## [THE PROBLEM]
Would you transcribe the records word for word, please?

## [DATA SECTION]
****

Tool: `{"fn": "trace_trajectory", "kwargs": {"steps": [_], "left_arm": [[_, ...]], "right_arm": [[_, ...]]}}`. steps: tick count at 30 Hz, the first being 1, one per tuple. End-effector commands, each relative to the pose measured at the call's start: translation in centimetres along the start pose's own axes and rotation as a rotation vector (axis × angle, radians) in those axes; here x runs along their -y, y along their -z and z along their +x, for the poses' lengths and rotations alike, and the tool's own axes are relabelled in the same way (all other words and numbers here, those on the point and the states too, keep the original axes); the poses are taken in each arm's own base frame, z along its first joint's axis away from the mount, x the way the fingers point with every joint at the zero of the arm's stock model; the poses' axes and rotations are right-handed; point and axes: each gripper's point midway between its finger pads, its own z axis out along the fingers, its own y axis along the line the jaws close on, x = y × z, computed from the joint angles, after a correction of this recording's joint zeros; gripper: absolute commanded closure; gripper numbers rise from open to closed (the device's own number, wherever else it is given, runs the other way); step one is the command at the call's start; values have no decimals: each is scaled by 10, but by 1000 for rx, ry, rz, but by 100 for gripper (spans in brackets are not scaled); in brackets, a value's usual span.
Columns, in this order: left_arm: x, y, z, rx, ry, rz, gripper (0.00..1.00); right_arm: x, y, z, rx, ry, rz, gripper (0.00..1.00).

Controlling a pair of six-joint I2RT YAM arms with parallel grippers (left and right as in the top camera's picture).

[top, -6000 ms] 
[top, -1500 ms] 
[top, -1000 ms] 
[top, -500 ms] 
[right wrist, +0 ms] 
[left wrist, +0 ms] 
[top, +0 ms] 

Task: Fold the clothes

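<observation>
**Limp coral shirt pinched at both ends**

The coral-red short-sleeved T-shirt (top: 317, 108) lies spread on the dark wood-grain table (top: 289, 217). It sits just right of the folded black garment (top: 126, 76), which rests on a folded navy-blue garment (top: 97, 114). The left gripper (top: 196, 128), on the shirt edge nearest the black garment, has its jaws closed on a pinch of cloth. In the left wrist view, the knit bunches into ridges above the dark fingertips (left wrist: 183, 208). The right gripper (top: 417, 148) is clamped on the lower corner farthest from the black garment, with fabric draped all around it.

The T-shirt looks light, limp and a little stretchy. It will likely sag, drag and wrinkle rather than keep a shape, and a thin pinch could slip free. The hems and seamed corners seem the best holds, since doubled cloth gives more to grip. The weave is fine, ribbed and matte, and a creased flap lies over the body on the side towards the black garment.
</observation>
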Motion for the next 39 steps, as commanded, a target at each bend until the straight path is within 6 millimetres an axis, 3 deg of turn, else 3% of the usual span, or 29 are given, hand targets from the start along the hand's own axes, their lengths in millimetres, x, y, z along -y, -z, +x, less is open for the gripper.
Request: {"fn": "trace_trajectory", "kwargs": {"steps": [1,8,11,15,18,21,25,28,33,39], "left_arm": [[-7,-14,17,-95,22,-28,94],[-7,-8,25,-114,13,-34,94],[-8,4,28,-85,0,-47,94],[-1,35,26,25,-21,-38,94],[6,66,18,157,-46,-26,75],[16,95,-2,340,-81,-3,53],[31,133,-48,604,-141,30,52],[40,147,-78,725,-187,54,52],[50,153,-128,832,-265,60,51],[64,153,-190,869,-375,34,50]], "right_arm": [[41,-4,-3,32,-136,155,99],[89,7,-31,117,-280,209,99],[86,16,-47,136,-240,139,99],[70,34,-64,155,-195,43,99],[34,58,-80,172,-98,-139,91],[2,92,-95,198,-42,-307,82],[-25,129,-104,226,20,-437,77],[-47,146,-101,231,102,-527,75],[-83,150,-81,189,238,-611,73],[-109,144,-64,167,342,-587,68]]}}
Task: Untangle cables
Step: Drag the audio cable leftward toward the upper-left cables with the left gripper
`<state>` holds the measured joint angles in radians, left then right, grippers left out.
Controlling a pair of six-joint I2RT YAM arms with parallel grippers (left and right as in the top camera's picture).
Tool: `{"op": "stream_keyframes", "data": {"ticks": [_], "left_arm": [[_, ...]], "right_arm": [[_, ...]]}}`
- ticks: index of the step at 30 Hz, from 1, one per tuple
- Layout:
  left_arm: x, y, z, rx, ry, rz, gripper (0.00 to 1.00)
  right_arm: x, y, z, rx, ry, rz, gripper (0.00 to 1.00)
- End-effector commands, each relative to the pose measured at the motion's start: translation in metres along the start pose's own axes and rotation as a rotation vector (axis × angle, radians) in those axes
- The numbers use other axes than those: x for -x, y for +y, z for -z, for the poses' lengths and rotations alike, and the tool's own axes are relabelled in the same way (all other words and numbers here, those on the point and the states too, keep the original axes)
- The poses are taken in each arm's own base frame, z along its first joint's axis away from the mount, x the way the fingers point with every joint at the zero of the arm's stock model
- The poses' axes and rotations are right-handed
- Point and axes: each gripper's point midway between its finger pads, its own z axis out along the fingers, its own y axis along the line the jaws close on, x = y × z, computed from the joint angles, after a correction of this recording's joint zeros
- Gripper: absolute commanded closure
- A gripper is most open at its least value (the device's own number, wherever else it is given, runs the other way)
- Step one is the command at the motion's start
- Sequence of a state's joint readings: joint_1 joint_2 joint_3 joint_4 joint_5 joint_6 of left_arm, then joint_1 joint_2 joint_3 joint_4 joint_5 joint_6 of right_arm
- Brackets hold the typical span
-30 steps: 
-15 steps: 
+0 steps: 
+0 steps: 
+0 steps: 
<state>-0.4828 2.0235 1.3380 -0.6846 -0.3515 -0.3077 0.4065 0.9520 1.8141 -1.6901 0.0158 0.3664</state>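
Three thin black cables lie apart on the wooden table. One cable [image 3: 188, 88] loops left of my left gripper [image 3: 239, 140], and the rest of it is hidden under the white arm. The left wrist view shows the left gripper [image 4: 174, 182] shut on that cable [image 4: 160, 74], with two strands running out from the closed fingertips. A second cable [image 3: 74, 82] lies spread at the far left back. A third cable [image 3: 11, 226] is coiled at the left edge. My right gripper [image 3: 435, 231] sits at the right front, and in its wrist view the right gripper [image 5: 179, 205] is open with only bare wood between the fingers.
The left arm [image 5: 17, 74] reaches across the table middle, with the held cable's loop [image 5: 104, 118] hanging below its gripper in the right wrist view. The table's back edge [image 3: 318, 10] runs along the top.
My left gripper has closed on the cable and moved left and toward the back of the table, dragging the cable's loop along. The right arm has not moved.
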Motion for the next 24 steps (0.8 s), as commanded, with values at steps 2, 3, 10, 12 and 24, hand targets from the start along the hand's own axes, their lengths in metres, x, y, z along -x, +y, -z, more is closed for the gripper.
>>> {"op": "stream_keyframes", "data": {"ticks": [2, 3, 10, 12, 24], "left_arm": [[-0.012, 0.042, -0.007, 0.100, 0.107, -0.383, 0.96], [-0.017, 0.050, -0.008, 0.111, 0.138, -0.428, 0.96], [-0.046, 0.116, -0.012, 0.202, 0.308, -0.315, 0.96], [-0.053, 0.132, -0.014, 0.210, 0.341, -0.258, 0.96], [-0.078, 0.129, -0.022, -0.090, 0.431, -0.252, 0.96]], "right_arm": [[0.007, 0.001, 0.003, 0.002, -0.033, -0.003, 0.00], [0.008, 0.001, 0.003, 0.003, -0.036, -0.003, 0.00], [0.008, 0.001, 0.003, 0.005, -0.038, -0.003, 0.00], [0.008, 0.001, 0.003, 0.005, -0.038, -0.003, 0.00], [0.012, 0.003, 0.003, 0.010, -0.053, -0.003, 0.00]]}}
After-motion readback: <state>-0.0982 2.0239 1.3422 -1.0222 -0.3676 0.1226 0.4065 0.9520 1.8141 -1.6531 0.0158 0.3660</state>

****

## [TASK SOLUTION]
Tool: `{"fn": "trace_trajectory", "kwargs": {"steps": [_], "left_arm": [[_, ...]], "right_arm": [[_, ...]]}}`. steps: tick count at 30 Hz, the first being 1, one per tuple. End-effector commands, each relative to the pose measured at the call's start: translation in centimetres along the start pose's own axes and rotation as a rotation vector (axis × angle, radians) in those axes; here x runs along their -y, y along their -z and z along their +x, for the poses' lengths and rotations alike, and the tool's own axes are relabelled in the same way (all other words and numbers here, those on the point and the states too, keep the original axes); the poses are taken in each arm's own base frame, z along its first joint's axis away from the mount, x the way the fingers point with every joint at the zero of the arm's stock model; the poses' axes and rotations are right-handed; point and axes: each gripper's point midway between its finger pads, its own z axis out along the fingers, its own y axis along the line the jaws close on, x = y × z, computed from the joint angles, after a correction of this recording's joint zeros; gripper: absolute commanded closure; gripper numbers rise from open to closed (the device's own number, wherever else it is given, runs the other way); step one is the command at the call's start; values have no decimals: each is scaled by 10, but by 1000 for rx, ry, rz, but by 100 for gripper (spans in brackets are not scaled); in brackets, a value's usual span.
Columns, in this order: left_arm: x, y, z, rx, ry, rz, gripper (0.00..1.00); right_arm: x, y, z, rx, ry, rz, gripper (0.00..1.00).

Controlling a pair of six-joint I2RT YAM arms with parallel grippers (left and right as in the top camera's picture).

[top, -6000 ms] 
[top, -1500 ms] 
[top, -1000 ms] 
[top, -500 ms] 
[right wrist, +0 ms] 
[left wrist, +0 ms] 
[top, +0 ms] 

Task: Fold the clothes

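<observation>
**Limp coral shirt pinched at both ends**

The coral-red short-sleeved T-shirt (top: 317, 108) lies spread on the dark wood-grain table (top: 289, 217). It sits just right of the folded black garment (top: 126, 76), which rests on a folded navy-blue garment (top: 97, 114). The left gripper (top: 196, 128), on the shirt edge nearest the black garment, has its jaws closed on a pinch of cloth. In the left wrist view, the knit bunches into ridges above the dark fingertips (left wrist: 183, 208). The right gripper (top: 417, 148) is clamped on the lower corner farthest from the black garment, with fabric draped all around it.

The T-shirt looks light, limp and a little stretchy. It will likely sag, drag and wrinkle rather than keep a shape, and a thin pinch could slip free. The hems and seamed corners seem the best holds, since doubled cloth gives more to grip. The weave is fine, ribbed and matte, and a creased flap lies over the body on the side towards the black garment.
</observation>
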Motion for the next 39 steps, as commanded, a target at each bend until the straight path is within 6 millimetres an axis, 3 deg of turn, else 3% of the usual span, or 29 are given, hand targets from the start along the hand's own axes, their lengths in millimetres, x, y, z along -y, -z, +x, less is open for the gripper.
Request: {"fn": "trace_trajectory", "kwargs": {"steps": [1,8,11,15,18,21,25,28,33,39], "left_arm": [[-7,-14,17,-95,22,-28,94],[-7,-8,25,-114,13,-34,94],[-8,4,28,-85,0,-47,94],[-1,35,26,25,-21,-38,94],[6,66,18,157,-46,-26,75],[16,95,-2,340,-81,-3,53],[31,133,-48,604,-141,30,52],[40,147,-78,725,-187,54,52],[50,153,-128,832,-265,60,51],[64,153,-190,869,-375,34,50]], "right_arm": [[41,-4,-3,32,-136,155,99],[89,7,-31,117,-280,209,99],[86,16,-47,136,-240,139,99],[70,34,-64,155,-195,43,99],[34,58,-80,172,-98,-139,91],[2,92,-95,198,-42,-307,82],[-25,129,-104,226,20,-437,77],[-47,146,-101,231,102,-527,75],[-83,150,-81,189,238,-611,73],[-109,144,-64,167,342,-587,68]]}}
Task: Untangle cables
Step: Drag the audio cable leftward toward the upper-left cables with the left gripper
`<state>` holds the measured joint angles in radians, left then right, grippers left out.
Controlling a pair of six-joint I2RT YAM arms with parallel grippers (left and right as in the top camera's picture).
Tool: `{"op": "stream_keyframes", "data": {"ticks": [_], "left_arm": [[_, ...]], "right_arm": [[_, ...]]}}`
- ticks: index of the step at 30 Hz, from 1, one per tuple
- Layout:
  left_arm: x, y, z, rx, ry, rz, gripper (0.00 to 1.00)
  right_arm: x, y, z, rx, ry, rz, gripper (0.00 to 1.00)
- End-effector commands, each relative to the pose measured at the motion's start: translation in metres along the start pose's own axes and rotation as a rotation vector (axis × angle, radians) in those axes
- The numbers use other axes than those: x for -x, y for +y, z for -z, for the poses' lengths and rotations alike, and the tool's own axes are relabelled in the same way (all other words and numbers here, those on the point and the states too, keep the original axes)
- The poses are taken in each arm's own base frame, z along its first joint's axis away from the mount, x the way the fingers point with every joint at the zero of the arm's stock model
- The poses' axes and rotations are right-handed
- Point and axes: each gripper's point midway between its finger pads, its own z axis out along the fingers, its own y axis along the line the jaws close on, x = y × z, computed from the joint angles, after a correction of this recording's joint zeros
- Gripper: absolute commanded closure
- A gripper is most open at its least value (the device's own number, wherever else it is given, runs the other way)
- Step one is the command at the motion's start
- Sequence of a state's joint readings: joint_1 joint_2 joint_3 joint_4 joint_5 joint_6 of left_arm, then joint_1 joint_2 joint_3 joint_4 joint_5 joint_6 of right_arm
- Brackets hold the typical span
-30 steps: 
-15 steps: 
+0 steps: 
+0 steps: 
+0 steps: 
<state>-0.4828 2.0235 1.3380 -0.6846 -0.3515 -0.3077 0.4065 0.9520 1.8141 -1.6901 0.0158 0.3664</state>
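Three thin black cables lie apart on the wooden table. One cable [image 3: 188, 88] loops left of my left gripper [image 3: 239, 140], and the rest of it is hidden under the white arm. The left wrist view shows the left gripper [image 4: 174, 182] shut on that cable [image 4: 160, 74], with two strands running out from the closed fingertips. A second cable [image 3: 74, 82] lies spread at the far left back. A third cable [image 3: 11, 226] is coiled at the left edge. My right gripper [image 3: 435, 231] sits at the right front, and in its wrist view the right gripper [image 5: 179, 205] is open with only bare wood between the fingers.
The left arm [image 5: 17, 74] reaches across the table middle, with the held cable's loop [image 5: 104, 118] hanging below its gripper in the right wrist view. The table's back edge [image 3: 318, 10] runs along the top.
My left gripper has closed on the cable and moved left and toward the back of the table, dragging the cable's loop along. The right arm has not moved.
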Motion for the next 24 steps (0.8 s), as commanded, with values at steps 2, 3, 10, 12 and 24, hand targets from the start along the hand's own axes, their lengths in metres, x, y, z along -x, +y, -z, more is closed for the gripper.
>>> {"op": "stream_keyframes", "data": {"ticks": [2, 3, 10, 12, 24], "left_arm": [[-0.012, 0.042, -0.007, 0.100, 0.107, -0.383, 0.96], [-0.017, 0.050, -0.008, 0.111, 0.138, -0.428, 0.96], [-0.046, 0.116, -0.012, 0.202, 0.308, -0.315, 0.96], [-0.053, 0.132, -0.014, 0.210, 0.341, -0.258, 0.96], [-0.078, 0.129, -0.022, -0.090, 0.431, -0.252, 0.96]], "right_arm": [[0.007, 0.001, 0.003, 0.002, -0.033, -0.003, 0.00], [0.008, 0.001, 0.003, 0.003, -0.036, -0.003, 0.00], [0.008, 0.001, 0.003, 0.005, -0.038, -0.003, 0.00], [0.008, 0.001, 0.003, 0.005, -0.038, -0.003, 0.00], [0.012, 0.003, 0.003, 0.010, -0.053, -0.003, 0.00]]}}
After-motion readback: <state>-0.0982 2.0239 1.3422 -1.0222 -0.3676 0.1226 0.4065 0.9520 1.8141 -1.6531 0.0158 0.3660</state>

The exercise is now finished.